Belgium's 'Wonderchicken' Believed to Be Ancestor of Modern Birds
The remains of a small bird are giving scientists a rare look at early ancestors of modern birds. Scientists believe it may be the oldest known fossil from this group of animals.
Researchers are calling the ancient creature "Wonderchicken." They say the fossil dates back to right before an asteroid hit the Earth, killing off dinosaurs and other creatures.
The researchers released a report describing a partridge-sized bird, whose scientific name is Asteriornis maastrichtensis. It lived in coastal wetlands more than 66 million years ago during Earth's Cretaceous Period.
The report appeared this month in Nature magazine.
Daniel Field of Cambridge University was the lead author of the paper.

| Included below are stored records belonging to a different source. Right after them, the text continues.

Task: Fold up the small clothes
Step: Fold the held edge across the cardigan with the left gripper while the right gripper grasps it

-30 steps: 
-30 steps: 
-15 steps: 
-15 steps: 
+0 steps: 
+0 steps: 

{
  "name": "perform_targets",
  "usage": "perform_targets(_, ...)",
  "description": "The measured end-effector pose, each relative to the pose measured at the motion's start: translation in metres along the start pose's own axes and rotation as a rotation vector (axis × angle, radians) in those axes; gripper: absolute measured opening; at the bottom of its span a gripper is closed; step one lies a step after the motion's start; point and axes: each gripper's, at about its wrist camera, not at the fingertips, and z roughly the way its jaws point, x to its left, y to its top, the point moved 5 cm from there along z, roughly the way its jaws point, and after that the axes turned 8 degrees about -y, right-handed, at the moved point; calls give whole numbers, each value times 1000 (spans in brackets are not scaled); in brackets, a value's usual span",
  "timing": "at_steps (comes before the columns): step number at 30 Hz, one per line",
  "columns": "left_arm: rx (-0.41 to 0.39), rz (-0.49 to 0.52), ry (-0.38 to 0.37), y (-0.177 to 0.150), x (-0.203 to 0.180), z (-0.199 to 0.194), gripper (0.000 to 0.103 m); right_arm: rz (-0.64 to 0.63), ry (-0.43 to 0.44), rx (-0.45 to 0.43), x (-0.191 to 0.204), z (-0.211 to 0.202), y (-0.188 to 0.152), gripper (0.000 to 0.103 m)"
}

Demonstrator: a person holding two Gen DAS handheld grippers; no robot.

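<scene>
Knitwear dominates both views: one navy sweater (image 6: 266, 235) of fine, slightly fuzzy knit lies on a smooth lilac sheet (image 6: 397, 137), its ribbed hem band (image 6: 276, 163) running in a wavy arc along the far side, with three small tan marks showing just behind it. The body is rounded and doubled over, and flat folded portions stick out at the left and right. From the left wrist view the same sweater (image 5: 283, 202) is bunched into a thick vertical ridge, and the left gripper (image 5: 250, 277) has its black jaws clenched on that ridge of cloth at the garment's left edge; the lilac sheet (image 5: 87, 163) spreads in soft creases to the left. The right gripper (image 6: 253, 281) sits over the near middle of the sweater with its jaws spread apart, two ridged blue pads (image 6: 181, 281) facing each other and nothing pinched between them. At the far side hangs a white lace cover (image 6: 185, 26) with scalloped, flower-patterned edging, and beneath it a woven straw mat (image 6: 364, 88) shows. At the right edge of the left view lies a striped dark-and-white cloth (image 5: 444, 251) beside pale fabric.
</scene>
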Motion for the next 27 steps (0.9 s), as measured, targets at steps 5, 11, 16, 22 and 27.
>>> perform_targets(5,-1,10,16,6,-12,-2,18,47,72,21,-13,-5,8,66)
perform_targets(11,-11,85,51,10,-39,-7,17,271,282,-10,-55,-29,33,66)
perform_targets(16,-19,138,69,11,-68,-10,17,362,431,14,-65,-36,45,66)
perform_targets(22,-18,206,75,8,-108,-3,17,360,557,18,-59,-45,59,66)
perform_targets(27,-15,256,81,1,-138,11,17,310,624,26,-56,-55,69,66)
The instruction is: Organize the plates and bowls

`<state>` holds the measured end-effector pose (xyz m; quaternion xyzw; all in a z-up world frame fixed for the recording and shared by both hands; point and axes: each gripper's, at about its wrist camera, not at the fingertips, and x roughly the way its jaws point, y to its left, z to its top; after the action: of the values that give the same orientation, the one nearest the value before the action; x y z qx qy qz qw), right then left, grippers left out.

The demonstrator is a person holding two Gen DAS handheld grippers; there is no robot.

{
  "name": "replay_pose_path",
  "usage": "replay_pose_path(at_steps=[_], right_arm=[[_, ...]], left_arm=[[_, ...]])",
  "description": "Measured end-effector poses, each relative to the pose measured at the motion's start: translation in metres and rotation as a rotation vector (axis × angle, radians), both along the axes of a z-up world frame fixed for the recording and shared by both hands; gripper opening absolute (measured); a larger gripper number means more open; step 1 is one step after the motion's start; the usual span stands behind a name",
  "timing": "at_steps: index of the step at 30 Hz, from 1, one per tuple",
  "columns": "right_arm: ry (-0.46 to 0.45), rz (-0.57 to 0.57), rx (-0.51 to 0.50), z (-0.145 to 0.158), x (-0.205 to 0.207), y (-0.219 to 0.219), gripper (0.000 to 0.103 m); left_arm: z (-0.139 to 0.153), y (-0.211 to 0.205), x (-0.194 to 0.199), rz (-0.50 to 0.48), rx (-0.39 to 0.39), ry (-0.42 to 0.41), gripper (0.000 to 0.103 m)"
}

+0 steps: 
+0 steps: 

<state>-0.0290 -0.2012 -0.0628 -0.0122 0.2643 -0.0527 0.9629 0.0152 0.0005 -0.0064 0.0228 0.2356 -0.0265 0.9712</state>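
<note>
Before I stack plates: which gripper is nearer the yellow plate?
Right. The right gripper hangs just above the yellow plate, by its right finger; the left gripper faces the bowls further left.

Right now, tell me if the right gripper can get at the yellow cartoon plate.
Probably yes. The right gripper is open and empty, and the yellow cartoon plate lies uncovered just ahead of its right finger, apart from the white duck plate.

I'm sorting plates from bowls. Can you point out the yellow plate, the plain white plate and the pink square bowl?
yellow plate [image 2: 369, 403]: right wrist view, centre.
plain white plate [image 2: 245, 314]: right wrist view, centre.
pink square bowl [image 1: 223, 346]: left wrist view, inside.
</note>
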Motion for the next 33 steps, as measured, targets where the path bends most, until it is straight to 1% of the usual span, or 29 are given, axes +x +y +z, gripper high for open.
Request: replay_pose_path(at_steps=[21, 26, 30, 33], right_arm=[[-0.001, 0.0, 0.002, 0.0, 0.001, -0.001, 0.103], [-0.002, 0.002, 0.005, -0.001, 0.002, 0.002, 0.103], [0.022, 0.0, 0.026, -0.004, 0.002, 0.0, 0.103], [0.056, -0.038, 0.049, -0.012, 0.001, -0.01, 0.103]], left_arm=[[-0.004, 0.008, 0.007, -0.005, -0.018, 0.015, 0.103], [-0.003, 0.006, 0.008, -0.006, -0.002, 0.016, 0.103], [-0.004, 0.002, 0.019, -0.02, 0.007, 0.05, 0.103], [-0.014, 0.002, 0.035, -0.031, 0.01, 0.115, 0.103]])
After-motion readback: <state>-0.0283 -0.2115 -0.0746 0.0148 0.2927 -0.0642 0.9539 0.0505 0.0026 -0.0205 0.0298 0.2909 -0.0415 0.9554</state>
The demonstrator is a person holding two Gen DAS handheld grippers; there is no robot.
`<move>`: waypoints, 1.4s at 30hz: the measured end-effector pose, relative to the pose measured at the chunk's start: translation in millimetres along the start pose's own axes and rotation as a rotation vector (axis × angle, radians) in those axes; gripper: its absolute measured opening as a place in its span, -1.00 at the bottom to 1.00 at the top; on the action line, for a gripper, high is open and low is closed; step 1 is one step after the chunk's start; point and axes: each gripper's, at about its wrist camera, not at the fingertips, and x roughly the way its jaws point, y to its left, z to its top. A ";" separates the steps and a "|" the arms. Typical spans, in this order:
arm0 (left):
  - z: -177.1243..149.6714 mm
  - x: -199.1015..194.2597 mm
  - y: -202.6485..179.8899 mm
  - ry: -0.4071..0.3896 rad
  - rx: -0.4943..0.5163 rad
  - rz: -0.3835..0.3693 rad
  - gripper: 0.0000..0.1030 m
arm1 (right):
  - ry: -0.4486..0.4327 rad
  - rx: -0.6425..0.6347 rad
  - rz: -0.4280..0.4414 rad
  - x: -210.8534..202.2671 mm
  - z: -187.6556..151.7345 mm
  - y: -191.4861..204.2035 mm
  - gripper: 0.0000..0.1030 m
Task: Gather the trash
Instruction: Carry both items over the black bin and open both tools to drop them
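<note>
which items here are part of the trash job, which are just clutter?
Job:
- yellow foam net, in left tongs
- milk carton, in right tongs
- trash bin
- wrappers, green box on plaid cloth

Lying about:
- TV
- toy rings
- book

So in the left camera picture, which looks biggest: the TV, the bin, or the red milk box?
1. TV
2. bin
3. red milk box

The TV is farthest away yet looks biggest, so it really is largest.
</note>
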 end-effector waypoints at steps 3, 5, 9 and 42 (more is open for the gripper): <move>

He told The Associated Press that Wonderchicken is "down near the bottom of the modern-bird family tree." He said it had a face like that of today's chicken-like birds and a body like that of a duck.
The fossil was discovered in Belgium. It appeared as a block of broken rocks with some broken leg bones. But imaging equipment showed the remains of the creature's head inside the rock. An earlier reported fossil find from Antarctica is almost as old. But its exact age and place on the evolutionary tree are not clear. Field thinks the Belgian skull is a little older.

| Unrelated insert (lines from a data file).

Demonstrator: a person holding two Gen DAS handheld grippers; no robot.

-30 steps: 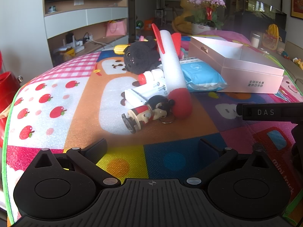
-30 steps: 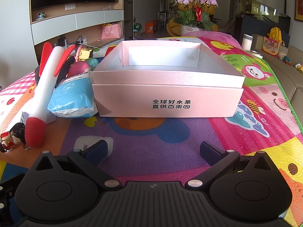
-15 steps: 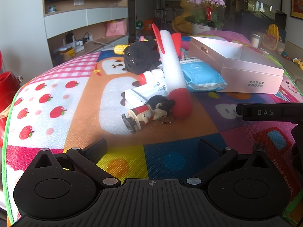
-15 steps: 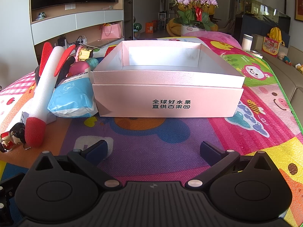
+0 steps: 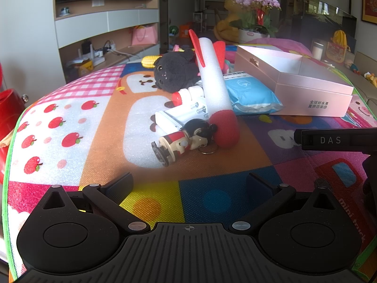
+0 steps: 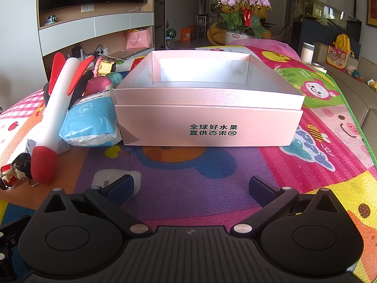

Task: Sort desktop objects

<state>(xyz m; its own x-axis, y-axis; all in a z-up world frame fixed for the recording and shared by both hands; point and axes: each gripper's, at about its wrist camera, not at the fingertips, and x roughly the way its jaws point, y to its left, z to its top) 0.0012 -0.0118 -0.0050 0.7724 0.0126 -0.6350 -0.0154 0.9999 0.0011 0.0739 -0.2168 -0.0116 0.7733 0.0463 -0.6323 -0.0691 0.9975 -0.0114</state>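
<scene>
Left gripper [image 5: 188, 185] and right gripper [image 6: 192, 185] fingers are spread wide, empty, above the play mat [image 6: 188, 165].

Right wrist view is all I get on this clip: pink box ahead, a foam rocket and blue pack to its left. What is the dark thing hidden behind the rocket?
Observer: A black plush toy; the left wrist view shows its face, lying behind the foam rocket.
Operator: My frame cuts off a little figure at the left edge. Is it standing?
Observer: No. The doll keychain lies on its side, head against the rocket's red tip.
Operator: Anything under the rocket?
Observer: Yes, white tubes with a red cap, partly beneath it.
Operator: Left gripper busy?
Observer: No, the left gripper is open and empty, short of the doll.
</scene>
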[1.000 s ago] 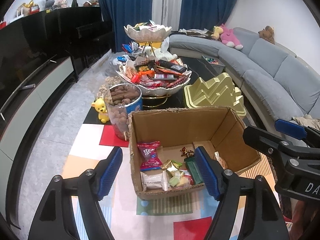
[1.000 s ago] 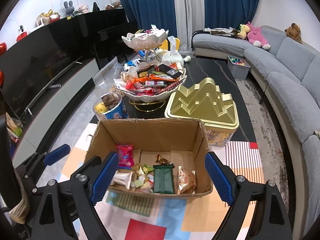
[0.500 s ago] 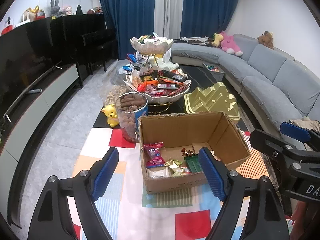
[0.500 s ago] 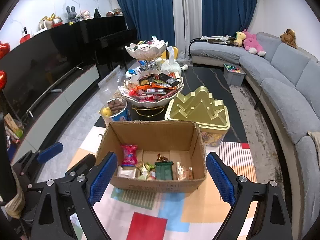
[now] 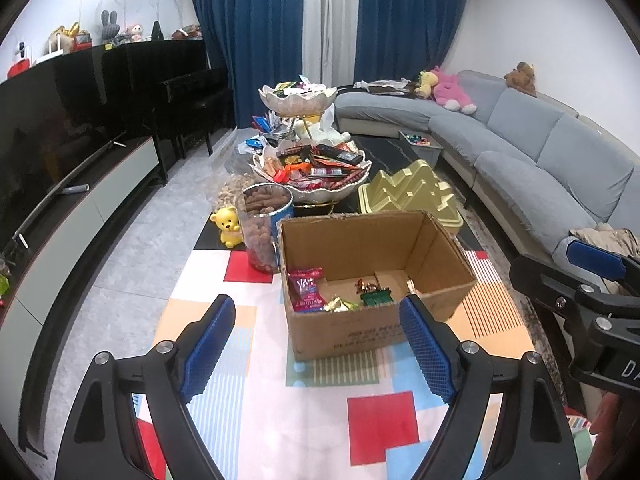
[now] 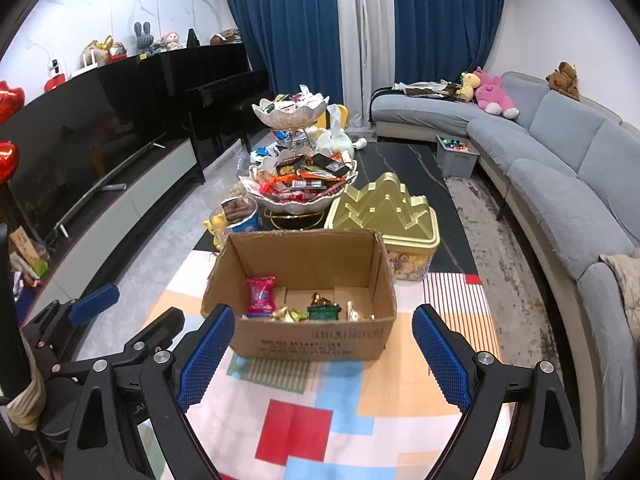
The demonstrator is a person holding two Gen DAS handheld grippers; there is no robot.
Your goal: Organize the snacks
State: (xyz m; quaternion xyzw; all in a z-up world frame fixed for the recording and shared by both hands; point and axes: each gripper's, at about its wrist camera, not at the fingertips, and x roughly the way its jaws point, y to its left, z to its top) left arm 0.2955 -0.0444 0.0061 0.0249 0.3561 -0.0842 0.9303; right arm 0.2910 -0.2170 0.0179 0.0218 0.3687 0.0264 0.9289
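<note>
An open cardboard box [image 5: 372,320] [image 6: 312,340] stands on the colourful tablecloth. It holds several wrapped snacks, among them a pink packet [image 5: 305,289] [image 6: 261,296] and a green packet [image 5: 375,296] [image 6: 324,313]. Behind it a tiered shell-shaped bowl stand [image 5: 310,184] [image 6: 298,190] is piled with snacks. My left gripper [image 5: 316,346] is open and empty, in front of the box. My right gripper [image 6: 322,354] is open and empty, also in front of the box. Each gripper shows at the edge of the other's view.
A jar of brown snacks [image 5: 262,232] [image 6: 240,216] and a yellow bear toy [image 5: 229,226] stand left of the box. A gold mountain-shaped tin [image 5: 408,196] [image 6: 384,216] sits behind at right. A grey sofa [image 5: 540,168] runs along the right, a TV unit [image 5: 60,232] along the left.
Both grippers have pulled back and up from the box, which now looks smaller and farther away. Both stay open and empty.
</note>
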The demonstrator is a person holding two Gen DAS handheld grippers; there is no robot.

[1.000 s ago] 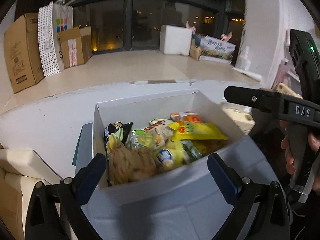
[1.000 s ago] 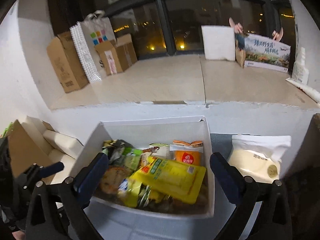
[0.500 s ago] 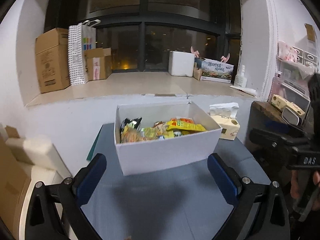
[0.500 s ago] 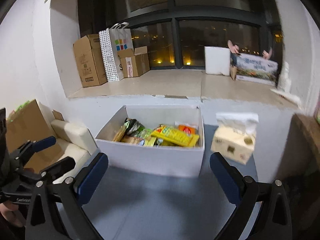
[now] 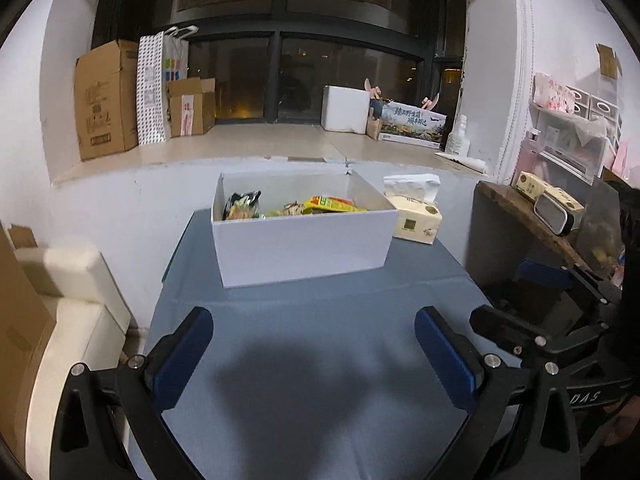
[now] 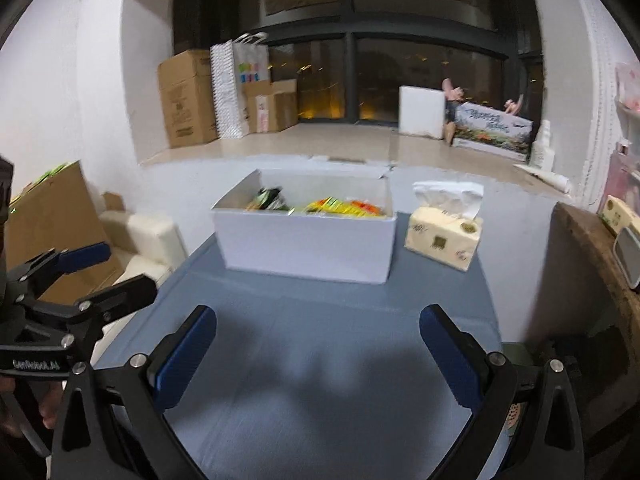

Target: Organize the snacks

The leg bones let researchers estimate the creature was the size of a very small duck, weighing less than 400 grams. Its legs were long and thin, and it could probably fly, Field said.
Researchers think birds developed from small feathered dinosaurs that lived about 150 million years ago. Many birds still had teeth until the asteroid struck some 66 million years ago, leading to the disappearance of three-fourths of Earth's plant and animal species.

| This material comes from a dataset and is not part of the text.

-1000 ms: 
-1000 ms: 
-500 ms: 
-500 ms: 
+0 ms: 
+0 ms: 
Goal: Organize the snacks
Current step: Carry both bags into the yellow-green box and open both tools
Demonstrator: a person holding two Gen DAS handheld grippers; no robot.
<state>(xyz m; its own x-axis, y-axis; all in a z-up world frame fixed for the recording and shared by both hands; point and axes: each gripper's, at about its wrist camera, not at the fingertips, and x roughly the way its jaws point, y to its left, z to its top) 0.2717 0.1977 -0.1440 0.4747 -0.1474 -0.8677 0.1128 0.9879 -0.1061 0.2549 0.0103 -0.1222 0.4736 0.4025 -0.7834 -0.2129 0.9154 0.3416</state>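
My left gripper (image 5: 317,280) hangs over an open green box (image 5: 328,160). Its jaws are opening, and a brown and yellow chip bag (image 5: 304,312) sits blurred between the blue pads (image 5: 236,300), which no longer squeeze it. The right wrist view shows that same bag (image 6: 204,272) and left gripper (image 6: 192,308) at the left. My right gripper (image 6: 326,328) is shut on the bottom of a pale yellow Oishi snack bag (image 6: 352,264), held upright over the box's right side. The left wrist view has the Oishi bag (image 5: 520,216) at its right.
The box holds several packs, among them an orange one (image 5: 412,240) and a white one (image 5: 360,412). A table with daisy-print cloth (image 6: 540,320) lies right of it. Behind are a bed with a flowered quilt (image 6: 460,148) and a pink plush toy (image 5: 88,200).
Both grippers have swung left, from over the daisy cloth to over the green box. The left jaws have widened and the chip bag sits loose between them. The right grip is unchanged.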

Close relatives of Wonderchicken survived this event. And the fossil itself shows qualities that have been suggested as helpful for its survival, Field said. Its legs suggest it did not live in trees, which is important since forests were thought to have been destroyed by wildfires after the asteroid.
"It also probably paid to not be picky about what you are eating," since there wasn't much ... in the aftermath of the asteroid," said Field. The area around Wonderchicken's mouth shows no signs of a specialized diet, he added.
Scientists unconnected to the research are expressing interest in the findings.
Kevin Padian, a paleontologist at the University of California, Berkeley, said the fossil provides the best evidence yet of when and how the earliest ancestors of today's birds evolved.
Genetic studies have suggested that those ancestors appeared tens of millions of years before Wonderchicken, he said. But the fossil record shows no support for that, and there is no known fossil that is clearly from this lineage that predates Wonderchicken, he added.
Julia Clarke is a fossil-bird expert at the University of Texas at Austin. She said the fossil "has a lot of information that can start to add to our picture of the earliest steps" in the spread of living bird species.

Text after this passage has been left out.